While the classic “I, Robot,” horror story of an artificial intelligence threat gone berserk has been a media fixture for decades, the ethical challenges that surround AI are often more ordinary and subtle than the popular fear that machines will rise up against their masters.

To be sure, such concerns are important to keep in mind when dealing with technology that may eventually autonomously alter its own functioning, but the most pressing ethical concerns surrounding AI have to do with more immediate issues like prejudice, privacy, and security.

Enterprises must consider the implications of AI in their organizations. Factors such as cultural sensitivity and security are challenging to manage, and this is where digital ethics comes into play.

Four Ethical Challenges for Governing AI

Here are some of the problem areas that digital ethicists may face when adapting governance strategies to handle AI:

1. Learned Prejudice

As Safiya Noble argues in her book Algorithms of Oppression, the mathematical structures that AI-enabled systems depend upon can absorb and reproduce human prejudices. If machine learning systems are trained to regard different categories of people differently, they may become another engine of social inequality. The risk is that systems intended to treat human beings with neutrality and uniformity will begin to replicate the same identity-based biases that hold back and divide human beings. Digital ethicists should strive to understand how the information AI is trained with can embed prejudice and then develop government strategies to mitigate the harmful impact this can have on the humans working alongside the AI system.

2. Cultural Sensitivity

According to World Economic Forum research, the way workers and civilians respond to the inclusion of AI systems in their lives can depend on cultural context. The populations of China and England, for instance, are much more open to AI-enabled surveillance technologies than the populations of Germany and America. Not only will digital ethicists need to understand the technical details of AI-enabled systems, they will need to understand the cultural particularities of how workers will respond to them.

3. Privacy

One of the most immediate areas of ethical concern surrounding AI, especially with emerging machine vision technologies, is the human right to privacy. Workers may be uncomfortable having their faces scanned into a machine learning database, or having their biometric data measured by management. Digital ethicists will need to craft governance strategies that recognize the way their cultural and political communities have articulated this right—what its limits are and what kinds of protections it necessitates.

4. Security

As a recent Forbes article astutely illustrated, the very nature of contemporary artificial intelligence poses new security risks. Artificial intelligence systems could become self-modifying, introducing unexpected protocols that might produce new vulnerabilities.

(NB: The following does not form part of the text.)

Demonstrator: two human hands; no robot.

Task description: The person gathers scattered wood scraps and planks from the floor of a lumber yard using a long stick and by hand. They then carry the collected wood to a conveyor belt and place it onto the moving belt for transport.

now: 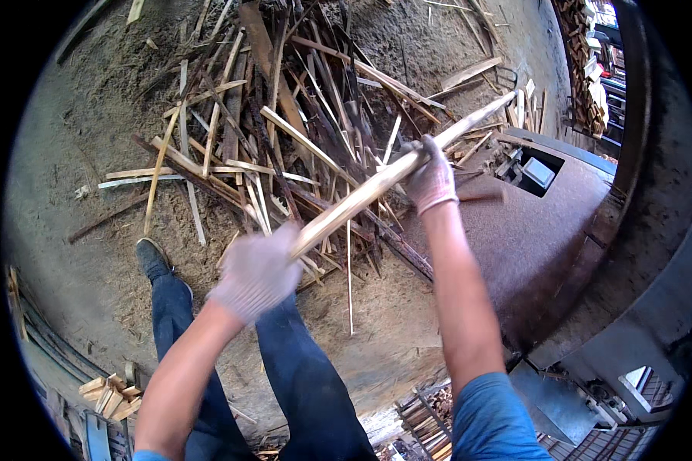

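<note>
I grip a long pale wooden stick with both gloved hands; it slants from lower left to upper right. My left hand, in a light knit glove, closes around its near end. My right hand, also gloved, clasps it about halfway along. The far end of the stick reaches over the rusty brown machine top. Beneath the stick lies a big pile of wood strips and offcuts on the sawdust floor.
My legs in dark trousers and a dark shoe stand on the sawdust-covered ground. The machine has a rectangular opening on top. Small stacks of cut wood lie at the lower left and bottom centre.
</note>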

Additionally, many of the algorithms and code bases that power AI systems are open source, meaning they can be freely altered and appropriated by anyone. As a result, it can be difficult for developers to control for quality, and it is possible for malicious code to creep into an enterprise’s operation. An ethicist might address these issues by taking careful stock of an enterprise’s security standards and ensuring that new systems do not depart from them.

Integrate Ethics Into Governance

As the modern workplace continues to incorporate intelligent systems to augment the capabilities of the traditional workforce, firms will find themselves turning to experts such as digital ethicists to define their governance strategies. Governance must be understood as an integrated discipline that encompasses business, corporate, and IT processes.

While the apparent power of new AI-enabled systems provides a compelling case for installing them as soon as possible, it is important to consider the ethical ramifications of such technologies alongside the practical concerns that come with integrating them into an existing workplace context.

Bottom Line

Aragon recommends that firms integrate digital ethics as a key component of their business governance strategy when it comes to artificial intelligence. Not only does this represent a moral imperative, but it promises to set apart the firms who make privacy, security, and cultural sensitivity a clearly held value.